- **Aim of the exercise**: After counting the lines below that contain "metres", reply with that number alone.
----- Extracted data
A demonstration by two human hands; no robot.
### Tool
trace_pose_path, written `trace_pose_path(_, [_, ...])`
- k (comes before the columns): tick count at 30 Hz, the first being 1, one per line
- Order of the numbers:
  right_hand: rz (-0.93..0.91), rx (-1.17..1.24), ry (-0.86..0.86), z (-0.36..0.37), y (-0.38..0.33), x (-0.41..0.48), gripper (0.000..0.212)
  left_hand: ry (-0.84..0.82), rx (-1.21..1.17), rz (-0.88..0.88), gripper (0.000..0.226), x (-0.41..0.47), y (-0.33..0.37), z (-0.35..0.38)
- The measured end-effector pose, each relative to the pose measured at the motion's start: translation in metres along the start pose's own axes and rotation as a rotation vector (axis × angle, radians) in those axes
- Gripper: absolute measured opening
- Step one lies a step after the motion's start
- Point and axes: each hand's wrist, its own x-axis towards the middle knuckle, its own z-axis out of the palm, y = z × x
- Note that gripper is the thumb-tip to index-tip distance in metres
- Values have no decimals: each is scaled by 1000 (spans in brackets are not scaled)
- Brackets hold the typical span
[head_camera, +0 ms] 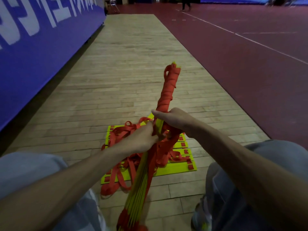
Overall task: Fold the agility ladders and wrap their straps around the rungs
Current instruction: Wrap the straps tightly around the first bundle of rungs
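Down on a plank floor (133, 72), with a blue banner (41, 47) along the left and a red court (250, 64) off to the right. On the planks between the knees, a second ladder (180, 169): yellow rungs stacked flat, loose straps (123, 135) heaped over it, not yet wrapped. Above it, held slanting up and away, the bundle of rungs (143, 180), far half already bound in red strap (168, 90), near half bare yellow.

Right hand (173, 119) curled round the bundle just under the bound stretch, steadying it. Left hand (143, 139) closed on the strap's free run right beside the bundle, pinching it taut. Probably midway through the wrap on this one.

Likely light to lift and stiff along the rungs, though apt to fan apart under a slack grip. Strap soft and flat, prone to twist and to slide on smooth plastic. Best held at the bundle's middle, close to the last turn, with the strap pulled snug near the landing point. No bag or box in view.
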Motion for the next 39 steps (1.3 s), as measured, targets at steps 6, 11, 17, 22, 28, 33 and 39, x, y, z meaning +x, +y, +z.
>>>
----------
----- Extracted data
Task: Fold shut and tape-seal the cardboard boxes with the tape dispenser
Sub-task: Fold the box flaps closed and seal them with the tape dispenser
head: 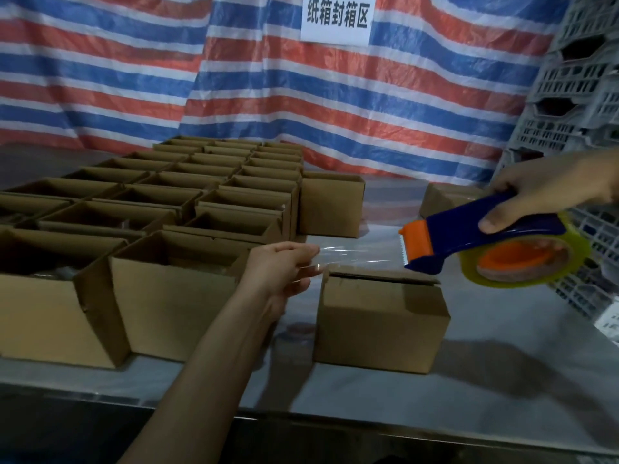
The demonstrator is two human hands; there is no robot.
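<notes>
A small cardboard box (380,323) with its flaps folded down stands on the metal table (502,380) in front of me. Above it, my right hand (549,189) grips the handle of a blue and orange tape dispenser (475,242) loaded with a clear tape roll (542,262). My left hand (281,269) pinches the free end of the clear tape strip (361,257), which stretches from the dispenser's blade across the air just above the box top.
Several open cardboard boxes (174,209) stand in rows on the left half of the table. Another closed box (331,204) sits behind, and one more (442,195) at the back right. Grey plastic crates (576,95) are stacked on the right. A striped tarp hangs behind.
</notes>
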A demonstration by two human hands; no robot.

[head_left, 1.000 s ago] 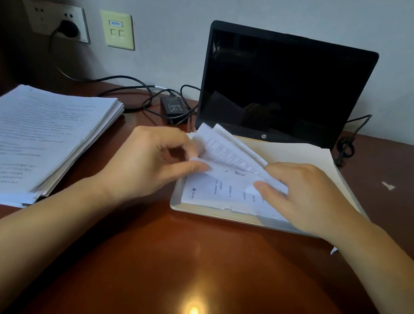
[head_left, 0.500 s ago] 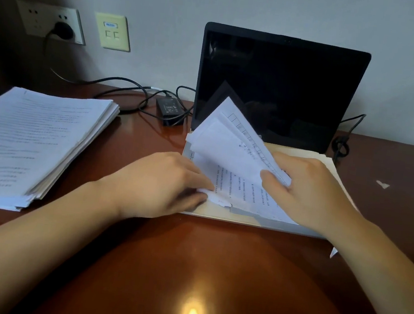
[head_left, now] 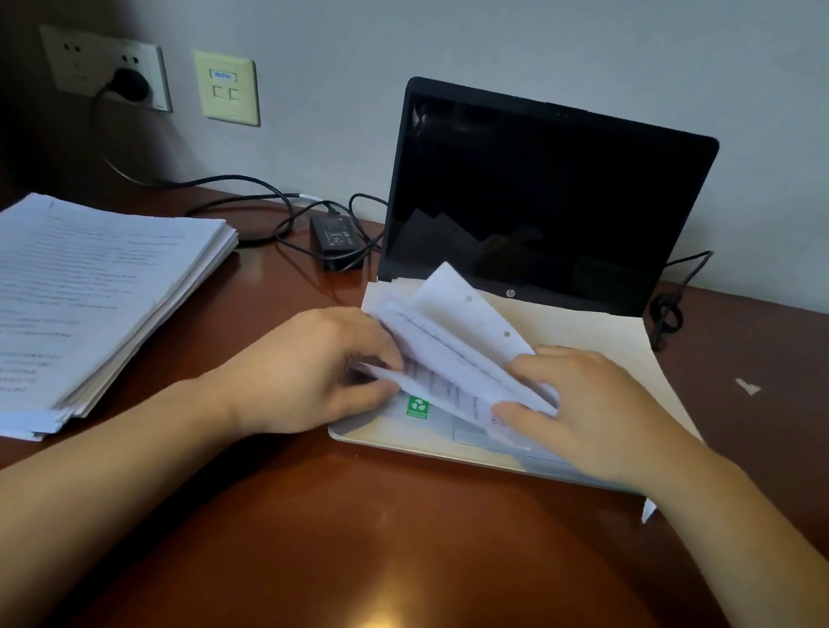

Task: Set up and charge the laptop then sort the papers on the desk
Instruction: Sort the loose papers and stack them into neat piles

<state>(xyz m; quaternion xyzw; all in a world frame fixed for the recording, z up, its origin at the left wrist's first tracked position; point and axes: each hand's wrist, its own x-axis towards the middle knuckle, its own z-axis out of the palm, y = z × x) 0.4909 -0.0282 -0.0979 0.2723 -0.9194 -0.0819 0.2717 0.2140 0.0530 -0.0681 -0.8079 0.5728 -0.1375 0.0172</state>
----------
- **Task response**: 2